Dead Hearts (16:40)
Dread Central; Dust; Facebook (Crypt TV); IMDb; official site; Short of the Week; Stephen W. Martin; Vimeo; YouTube (Crypt TV)
This 2014 short film was presented by Crypt TV on Facebook in 2017 and YouTube in 2018. It was presented by Alter in 2021.
The film has a whimsical, storybook quality, with narration very reminiscent of Pushing Daisies (and pretty much no actual dialog). It's a dark film, involving death and... stuff. But ultimately it's a love story.

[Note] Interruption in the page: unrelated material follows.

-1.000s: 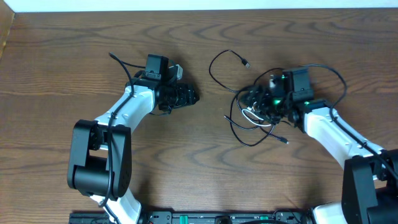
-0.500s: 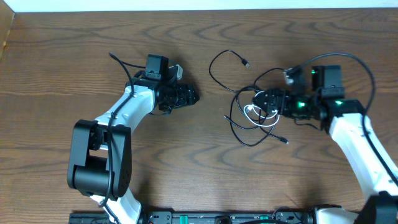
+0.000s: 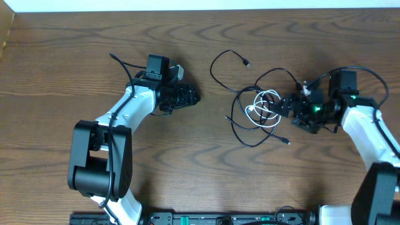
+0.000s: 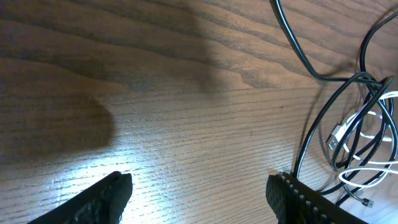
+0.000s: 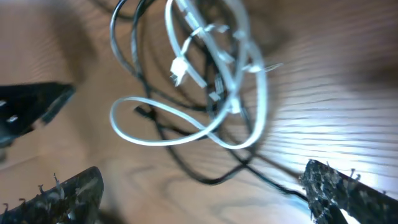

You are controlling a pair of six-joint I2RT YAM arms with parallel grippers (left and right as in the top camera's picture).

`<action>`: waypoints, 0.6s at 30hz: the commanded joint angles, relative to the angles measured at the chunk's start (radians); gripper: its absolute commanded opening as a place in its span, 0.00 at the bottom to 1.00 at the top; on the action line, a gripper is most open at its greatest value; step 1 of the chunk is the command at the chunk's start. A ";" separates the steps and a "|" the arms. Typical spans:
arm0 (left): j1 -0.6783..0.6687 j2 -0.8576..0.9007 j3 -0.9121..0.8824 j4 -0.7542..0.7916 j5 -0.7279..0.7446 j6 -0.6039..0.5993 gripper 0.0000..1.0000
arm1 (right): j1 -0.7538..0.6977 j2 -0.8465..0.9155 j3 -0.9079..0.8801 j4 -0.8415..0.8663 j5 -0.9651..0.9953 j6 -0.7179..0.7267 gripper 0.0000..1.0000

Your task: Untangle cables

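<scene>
With the tangled cables (image 3: 250, 119) on the worktop (image 3: 62, 50) just ahead of the right fingers (image 5: 62, 196), spread wide and empty, these should pinch one strand only (the white cable (image 5: 178, 67) looks freest), while the left fingers (image 4: 305, 199), also spread, hold nothing.

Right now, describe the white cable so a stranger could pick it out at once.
On the right half of the wooden table, a loose tangle of cables lies just in front of the right hand. The white cable is coiled in the tangle's middle; it is the only pale cord, the others all being black.
</scene>
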State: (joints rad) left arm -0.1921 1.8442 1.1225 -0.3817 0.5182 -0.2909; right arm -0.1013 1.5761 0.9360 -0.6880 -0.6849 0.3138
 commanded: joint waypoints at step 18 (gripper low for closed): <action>0.005 0.014 0.007 -0.002 0.006 0.009 0.75 | 0.052 0.049 -0.253 0.765 -0.365 0.545 0.99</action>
State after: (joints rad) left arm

There's a young boy named Milton Mulberry, who is a mortician, despite his young age. (He comes from a long line of morticians, and as far as I could tell, he's an orphan when the story begins, and apparently just inherited the family business.) And he's in love with a blind classmate named Lola Littleton (Dalila Bela, whom I know from Odd Squad), who is into both Kung Fu and taxidermy. There's another boy named Harold Henderson, who we're told is also in love with Lola, though I can't really imagine why. It makes sense for Milton to love her, but Harold? Not so much. He's just a bully, and he leads a group of other bullies who constantly beat up Milton. While wearing werewolf masks (or maybe that was just on Halloween). Then one day, Lola comes to Milton's rescue, wearing a mask of her own, and kicks all the bullies' asses with her mad Kung Fu skills. (During the fight, a song plays called Never Give Up, by SpecialThanks, which is awesome.) After that, Milton and Lola start spending a lot of time together, but circumstances eventually force her to move away. On that day, Milton's heart is broken, and he spends the rest of his life just waiting to die.
The story then flashes forward to Milton as an old man, but to say any more would be far too spoilery. (I've also left out some cool details from the first part of the film.) But I just gotta say, this movie started out kind of... meh, I didn't know if I'd like it or not. I nearly stopped watching it, early on. But it didn't take too long for it to get good. Probably the first time we see Lola doing show-and-tell in class was when I got my first clue that I was going to like it, but the fight scene that came later cemented my love of the film. And from that point on, it just kept being awesome.